- [YOUR ASSIGNMENT]:
Write out, word for word and with no pictures, each line below from the one containing "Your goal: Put" through the one containing "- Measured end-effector", both included, and no other line.

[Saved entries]
--- --- ---

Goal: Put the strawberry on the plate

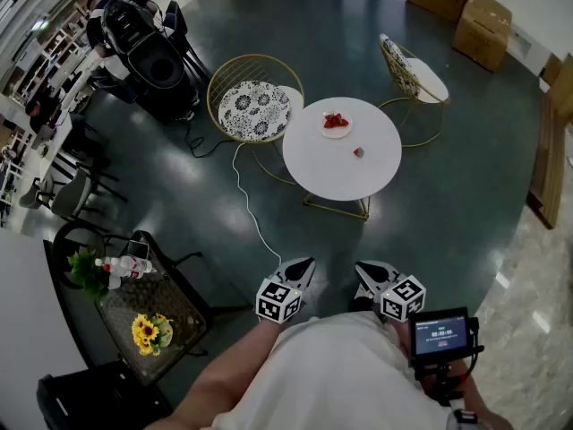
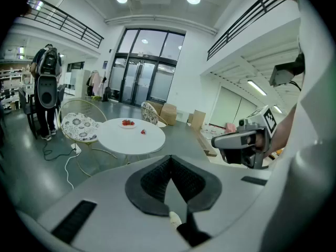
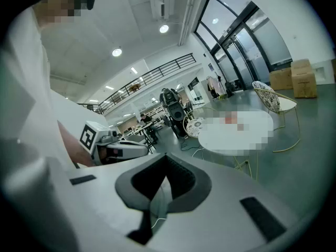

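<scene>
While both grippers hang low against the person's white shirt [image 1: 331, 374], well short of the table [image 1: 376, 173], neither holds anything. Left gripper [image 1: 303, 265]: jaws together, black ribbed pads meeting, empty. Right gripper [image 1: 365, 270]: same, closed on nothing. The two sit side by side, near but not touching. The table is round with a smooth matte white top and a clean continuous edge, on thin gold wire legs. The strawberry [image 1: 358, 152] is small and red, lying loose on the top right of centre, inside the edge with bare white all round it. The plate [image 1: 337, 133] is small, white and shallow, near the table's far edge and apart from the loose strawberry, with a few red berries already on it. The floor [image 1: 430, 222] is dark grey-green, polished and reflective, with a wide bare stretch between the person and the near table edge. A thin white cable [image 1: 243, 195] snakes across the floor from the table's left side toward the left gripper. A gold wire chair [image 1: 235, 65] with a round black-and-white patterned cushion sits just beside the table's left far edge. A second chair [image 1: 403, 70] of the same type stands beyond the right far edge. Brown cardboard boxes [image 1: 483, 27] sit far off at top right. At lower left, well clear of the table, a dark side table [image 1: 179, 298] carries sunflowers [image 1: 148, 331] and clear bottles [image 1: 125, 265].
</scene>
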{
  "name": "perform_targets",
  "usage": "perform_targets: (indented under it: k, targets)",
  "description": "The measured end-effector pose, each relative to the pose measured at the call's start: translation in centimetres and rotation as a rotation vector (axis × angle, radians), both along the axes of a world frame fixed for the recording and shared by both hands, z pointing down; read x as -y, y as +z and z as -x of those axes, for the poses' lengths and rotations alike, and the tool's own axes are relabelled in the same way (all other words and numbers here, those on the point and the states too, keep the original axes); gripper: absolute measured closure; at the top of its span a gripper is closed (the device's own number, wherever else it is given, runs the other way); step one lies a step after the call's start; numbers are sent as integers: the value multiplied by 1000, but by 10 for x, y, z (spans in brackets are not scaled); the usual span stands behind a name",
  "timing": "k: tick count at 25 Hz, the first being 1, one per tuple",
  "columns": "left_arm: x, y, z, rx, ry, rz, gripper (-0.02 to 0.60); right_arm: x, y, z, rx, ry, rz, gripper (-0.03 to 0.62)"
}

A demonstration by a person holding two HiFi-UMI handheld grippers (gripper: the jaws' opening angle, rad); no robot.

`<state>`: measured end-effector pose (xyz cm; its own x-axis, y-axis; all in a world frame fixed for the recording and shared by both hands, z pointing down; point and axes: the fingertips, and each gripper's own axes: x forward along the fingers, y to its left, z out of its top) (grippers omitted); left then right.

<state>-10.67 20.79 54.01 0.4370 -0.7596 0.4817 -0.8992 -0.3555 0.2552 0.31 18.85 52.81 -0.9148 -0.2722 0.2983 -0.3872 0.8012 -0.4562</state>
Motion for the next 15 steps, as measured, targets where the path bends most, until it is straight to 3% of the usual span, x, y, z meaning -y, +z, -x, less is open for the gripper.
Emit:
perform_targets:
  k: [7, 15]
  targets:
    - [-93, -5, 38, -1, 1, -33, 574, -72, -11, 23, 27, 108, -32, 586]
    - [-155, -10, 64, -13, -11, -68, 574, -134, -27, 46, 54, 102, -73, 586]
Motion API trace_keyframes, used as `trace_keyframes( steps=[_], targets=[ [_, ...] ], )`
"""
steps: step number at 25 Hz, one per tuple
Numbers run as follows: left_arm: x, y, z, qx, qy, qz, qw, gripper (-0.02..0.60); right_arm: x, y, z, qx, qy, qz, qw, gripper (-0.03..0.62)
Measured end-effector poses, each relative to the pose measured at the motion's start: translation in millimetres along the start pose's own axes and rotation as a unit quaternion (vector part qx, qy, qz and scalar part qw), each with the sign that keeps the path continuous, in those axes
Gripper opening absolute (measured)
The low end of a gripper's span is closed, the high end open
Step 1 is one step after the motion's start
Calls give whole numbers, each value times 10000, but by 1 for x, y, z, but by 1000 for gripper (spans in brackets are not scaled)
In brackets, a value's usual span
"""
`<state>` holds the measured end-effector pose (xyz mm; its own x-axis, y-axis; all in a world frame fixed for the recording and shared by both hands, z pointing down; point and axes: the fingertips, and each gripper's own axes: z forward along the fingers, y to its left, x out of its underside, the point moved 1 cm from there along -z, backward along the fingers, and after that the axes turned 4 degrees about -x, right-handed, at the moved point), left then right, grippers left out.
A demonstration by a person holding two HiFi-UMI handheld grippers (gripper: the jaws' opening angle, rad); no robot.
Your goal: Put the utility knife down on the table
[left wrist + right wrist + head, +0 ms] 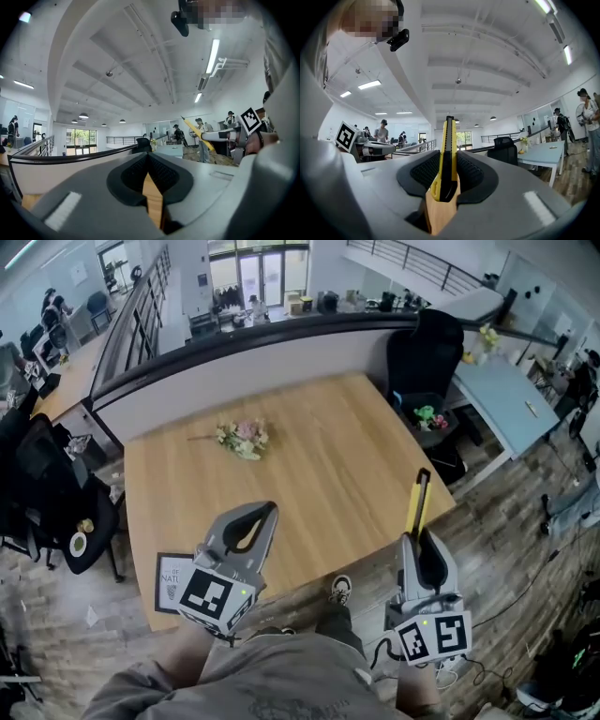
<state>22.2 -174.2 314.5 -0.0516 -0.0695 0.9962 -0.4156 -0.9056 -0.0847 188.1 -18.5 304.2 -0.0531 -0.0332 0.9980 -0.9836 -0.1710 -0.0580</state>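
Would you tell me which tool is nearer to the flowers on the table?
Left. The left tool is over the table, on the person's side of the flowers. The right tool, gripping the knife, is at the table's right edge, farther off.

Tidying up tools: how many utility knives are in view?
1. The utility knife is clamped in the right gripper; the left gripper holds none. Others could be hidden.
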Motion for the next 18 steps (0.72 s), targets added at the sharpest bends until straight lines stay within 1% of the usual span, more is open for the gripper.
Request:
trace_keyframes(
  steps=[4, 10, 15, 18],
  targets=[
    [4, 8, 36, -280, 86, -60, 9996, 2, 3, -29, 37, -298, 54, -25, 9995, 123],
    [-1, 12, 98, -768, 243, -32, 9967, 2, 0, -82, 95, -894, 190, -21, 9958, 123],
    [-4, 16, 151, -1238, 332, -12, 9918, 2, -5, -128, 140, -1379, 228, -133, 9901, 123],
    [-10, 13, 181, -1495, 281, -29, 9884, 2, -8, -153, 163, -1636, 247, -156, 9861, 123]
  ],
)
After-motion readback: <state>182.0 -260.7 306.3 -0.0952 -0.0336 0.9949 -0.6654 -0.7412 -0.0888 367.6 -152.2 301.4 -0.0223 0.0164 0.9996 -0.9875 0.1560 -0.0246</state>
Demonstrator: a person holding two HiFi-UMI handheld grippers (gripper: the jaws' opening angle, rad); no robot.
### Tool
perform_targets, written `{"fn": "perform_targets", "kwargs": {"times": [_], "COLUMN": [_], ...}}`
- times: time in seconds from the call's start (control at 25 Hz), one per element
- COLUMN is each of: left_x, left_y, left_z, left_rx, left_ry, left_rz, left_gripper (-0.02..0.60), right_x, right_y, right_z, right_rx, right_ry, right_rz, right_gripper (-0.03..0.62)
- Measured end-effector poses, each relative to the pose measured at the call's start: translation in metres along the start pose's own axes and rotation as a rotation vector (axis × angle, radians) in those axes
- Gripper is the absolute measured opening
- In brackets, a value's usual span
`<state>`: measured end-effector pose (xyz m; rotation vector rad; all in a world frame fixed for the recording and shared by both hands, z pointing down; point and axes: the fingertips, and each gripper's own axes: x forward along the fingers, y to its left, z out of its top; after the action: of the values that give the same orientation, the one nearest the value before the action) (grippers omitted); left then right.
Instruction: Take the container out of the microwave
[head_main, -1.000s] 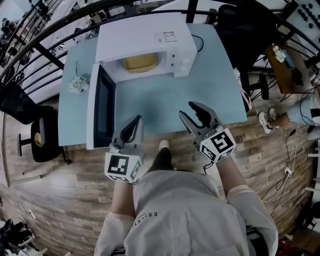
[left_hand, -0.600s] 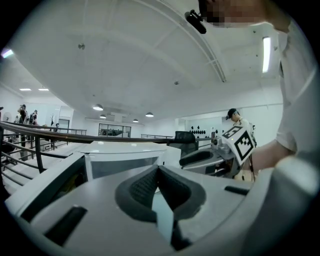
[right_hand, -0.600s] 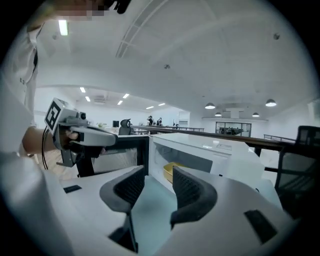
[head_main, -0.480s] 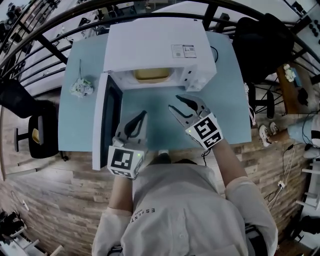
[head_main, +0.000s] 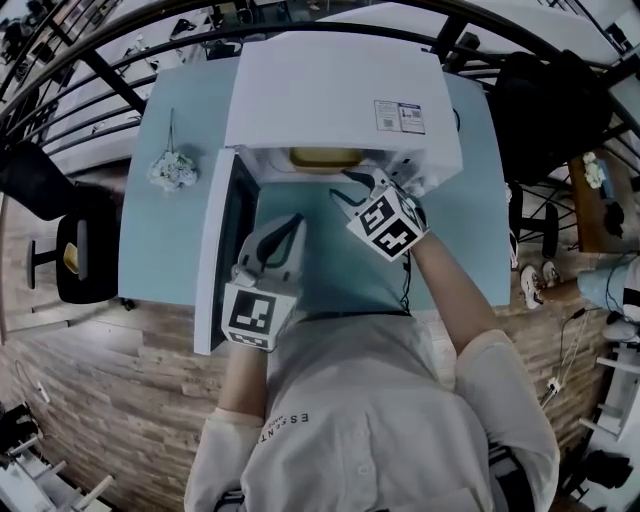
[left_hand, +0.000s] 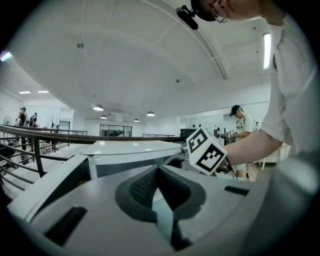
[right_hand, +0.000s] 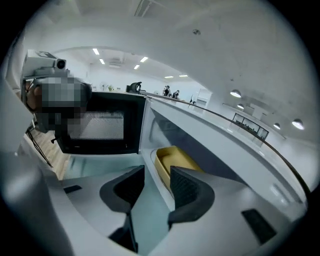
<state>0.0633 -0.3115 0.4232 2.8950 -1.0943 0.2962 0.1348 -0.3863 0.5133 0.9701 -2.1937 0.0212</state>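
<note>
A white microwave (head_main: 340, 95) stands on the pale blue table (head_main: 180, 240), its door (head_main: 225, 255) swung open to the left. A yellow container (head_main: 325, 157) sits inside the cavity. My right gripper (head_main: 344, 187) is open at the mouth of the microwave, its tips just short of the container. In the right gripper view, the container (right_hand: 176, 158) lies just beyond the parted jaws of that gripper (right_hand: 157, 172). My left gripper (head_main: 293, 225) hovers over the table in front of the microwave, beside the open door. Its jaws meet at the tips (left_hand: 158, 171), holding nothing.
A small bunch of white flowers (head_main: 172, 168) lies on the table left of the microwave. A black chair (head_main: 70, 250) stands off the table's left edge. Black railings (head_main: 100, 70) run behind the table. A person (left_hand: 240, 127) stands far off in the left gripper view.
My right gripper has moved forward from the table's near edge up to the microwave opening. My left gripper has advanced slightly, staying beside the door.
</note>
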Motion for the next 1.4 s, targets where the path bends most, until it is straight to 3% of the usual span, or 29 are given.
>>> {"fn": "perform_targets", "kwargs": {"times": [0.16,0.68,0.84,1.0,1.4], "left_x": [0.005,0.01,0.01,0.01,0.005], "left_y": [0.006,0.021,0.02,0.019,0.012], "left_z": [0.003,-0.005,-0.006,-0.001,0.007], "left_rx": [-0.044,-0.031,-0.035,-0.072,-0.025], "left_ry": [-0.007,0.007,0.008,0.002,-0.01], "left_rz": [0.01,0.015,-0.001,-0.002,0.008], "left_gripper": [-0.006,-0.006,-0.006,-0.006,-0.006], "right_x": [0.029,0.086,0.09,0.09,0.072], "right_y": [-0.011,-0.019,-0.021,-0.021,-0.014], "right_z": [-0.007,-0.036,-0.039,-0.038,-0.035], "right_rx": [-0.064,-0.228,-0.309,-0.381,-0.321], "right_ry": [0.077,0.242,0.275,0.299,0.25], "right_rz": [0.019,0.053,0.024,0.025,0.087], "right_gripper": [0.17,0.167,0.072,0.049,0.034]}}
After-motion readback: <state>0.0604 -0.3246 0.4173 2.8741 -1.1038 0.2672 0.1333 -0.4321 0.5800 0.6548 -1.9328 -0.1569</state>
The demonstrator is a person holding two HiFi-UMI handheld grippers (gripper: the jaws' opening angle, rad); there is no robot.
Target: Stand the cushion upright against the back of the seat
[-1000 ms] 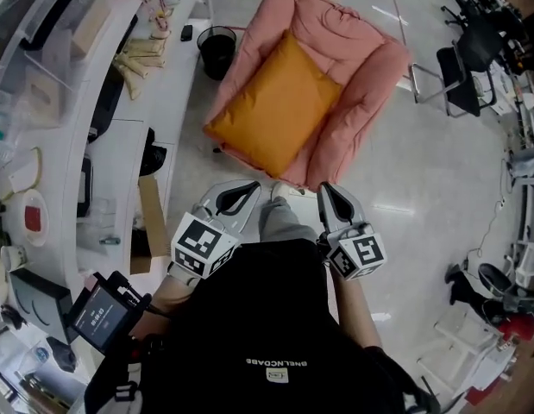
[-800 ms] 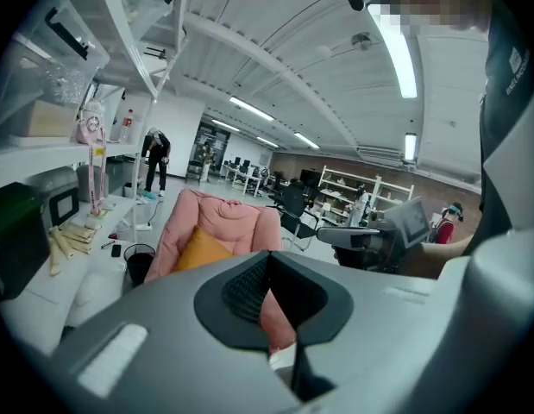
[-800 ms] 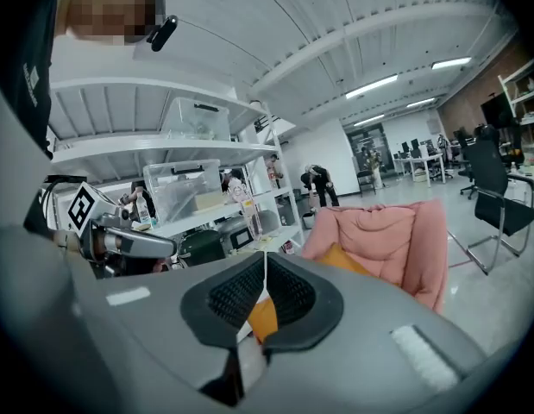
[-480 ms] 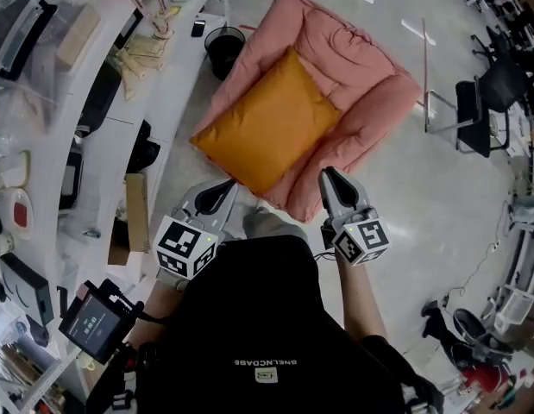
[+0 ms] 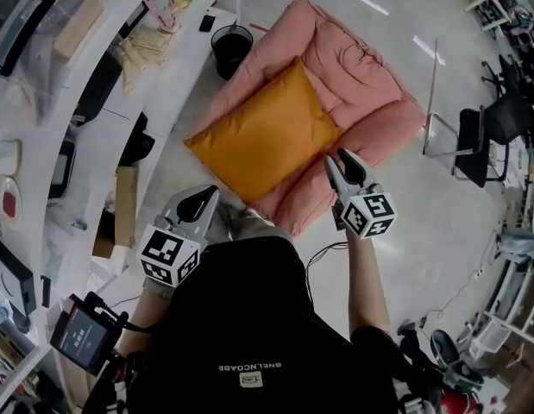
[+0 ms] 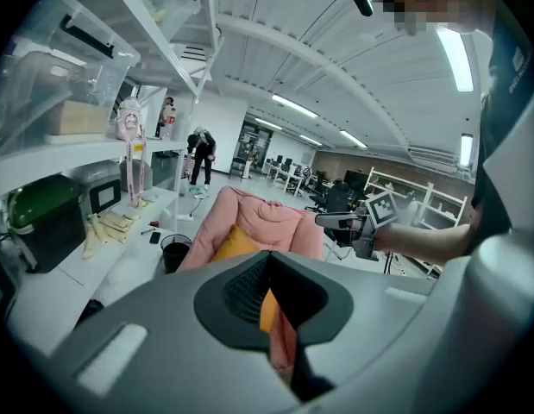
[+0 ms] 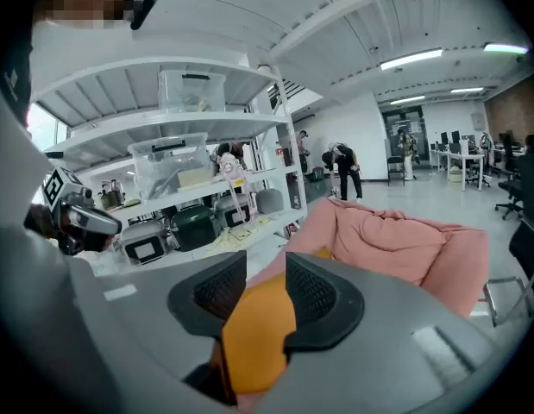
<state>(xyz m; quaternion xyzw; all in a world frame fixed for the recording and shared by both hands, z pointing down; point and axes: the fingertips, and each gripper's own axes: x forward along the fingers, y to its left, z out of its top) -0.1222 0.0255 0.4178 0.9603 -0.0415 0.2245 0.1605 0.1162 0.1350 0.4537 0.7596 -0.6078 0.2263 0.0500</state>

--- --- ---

- [SOLUTION TO THE EXERCISE]:
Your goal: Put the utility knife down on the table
[left wrist + right wrist + head, +0 ms] 
<state>22.2 -174.2 314.5 -0.0516 -0.0695 0.9962 -0.4156 -0.9056 -0.0847 188.1 -18.5 304.2 -0.0531 -0.0332 0.9980 -0.9836 -0.1710 -0.0580</state>
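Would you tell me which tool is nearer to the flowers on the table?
Left. The left tool is over the table, on the person's side of the flowers. The right tool, gripping the knife, is at the table's right edge, farther off.

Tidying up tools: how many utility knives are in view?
1. The utility knife is clamped in the right gripper; the left gripper holds none. Others could be hidden.
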Motion for the next 18 steps (0.72 s), targets added at the sharpest bends until straight lines stay within 1% of the usual span, more is open for the gripper.
Request:
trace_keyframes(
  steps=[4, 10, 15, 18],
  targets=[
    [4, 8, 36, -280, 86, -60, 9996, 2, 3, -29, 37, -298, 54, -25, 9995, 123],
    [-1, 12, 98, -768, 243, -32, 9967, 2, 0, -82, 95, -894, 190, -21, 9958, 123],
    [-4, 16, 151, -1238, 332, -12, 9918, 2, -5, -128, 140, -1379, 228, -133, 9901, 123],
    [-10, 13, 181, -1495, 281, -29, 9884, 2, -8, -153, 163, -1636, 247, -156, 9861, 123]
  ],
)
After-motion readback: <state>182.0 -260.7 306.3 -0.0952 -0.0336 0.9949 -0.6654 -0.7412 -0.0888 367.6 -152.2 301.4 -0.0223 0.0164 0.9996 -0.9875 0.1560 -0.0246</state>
Demonstrator: a person holding two HiFi-UMI handheld grippers (gripper: the jaws' opening angle, rad); no robot.
### Tool
perform_targets, written `{"fn": "perform_targets", "kwargs": {"times": [_], "COLUMN": [_], ...}}`
- times: time in seconds from the call's start (control at 25 Hz), one per element
- COLUMN is each of: left_x, left_y, left_z, left_rx, left_ry, left_rz, left_gripper (-0.02..0.60), right_x, right_y, right_z, right_rx, right_ry, right_rz, right_gripper (-0.03..0.62)
- Measured end-effector poses, each relative to the pose measured at the call's start: translation in metres along the start pose's own axes and rotation as a rotation vector (axis × angle, radians) in those axes

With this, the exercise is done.